— Task details —
The answer should be a single number: how many lines in the material contain "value".

— Data block —
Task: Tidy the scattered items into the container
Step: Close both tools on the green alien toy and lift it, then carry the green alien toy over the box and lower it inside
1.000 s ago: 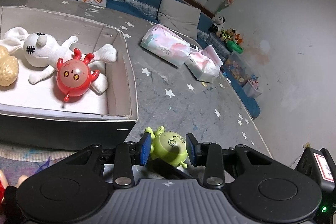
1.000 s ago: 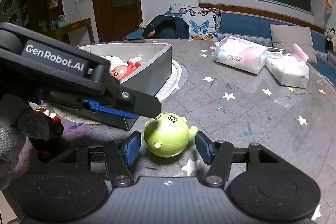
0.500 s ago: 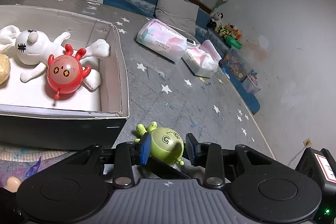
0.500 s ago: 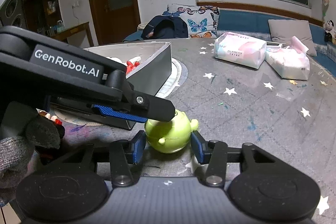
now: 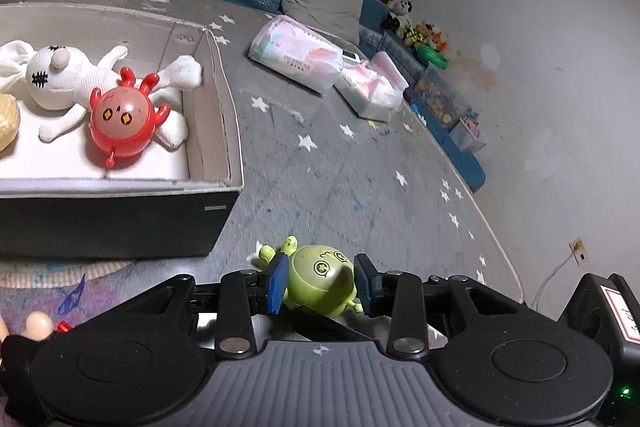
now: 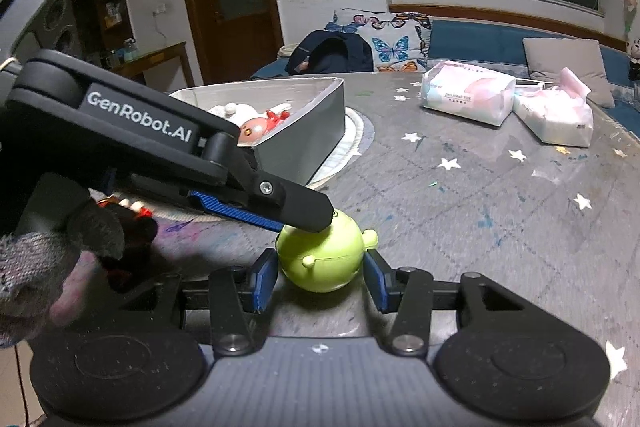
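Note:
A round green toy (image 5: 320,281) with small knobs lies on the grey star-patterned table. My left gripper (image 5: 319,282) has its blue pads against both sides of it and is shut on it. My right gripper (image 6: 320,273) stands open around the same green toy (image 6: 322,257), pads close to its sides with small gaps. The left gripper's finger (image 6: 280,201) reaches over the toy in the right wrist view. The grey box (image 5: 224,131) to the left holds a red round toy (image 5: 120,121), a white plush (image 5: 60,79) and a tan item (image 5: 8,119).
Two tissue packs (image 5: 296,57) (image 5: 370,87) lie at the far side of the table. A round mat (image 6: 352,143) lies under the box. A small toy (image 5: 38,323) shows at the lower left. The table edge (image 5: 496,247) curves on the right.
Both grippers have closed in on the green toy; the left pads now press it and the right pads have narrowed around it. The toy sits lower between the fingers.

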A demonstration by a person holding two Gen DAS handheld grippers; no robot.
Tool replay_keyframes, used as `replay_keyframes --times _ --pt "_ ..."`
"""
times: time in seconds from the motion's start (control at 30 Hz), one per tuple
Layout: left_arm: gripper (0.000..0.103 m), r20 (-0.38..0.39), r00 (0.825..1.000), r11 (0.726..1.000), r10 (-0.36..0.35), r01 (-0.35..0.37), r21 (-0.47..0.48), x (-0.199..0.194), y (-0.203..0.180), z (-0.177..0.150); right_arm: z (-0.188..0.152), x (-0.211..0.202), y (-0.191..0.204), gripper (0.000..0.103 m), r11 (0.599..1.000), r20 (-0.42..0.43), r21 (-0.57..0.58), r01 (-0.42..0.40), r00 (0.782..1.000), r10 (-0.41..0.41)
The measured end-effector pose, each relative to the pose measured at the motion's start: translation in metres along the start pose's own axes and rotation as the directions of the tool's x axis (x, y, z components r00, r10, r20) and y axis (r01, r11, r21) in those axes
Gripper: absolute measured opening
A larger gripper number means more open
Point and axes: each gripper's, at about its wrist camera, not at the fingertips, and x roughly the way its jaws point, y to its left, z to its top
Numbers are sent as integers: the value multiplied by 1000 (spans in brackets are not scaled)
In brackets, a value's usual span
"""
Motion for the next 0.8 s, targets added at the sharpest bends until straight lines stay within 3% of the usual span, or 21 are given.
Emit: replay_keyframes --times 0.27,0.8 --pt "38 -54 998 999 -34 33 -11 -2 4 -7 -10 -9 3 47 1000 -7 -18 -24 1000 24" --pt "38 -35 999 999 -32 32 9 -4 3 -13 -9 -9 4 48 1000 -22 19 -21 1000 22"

— Written response —
2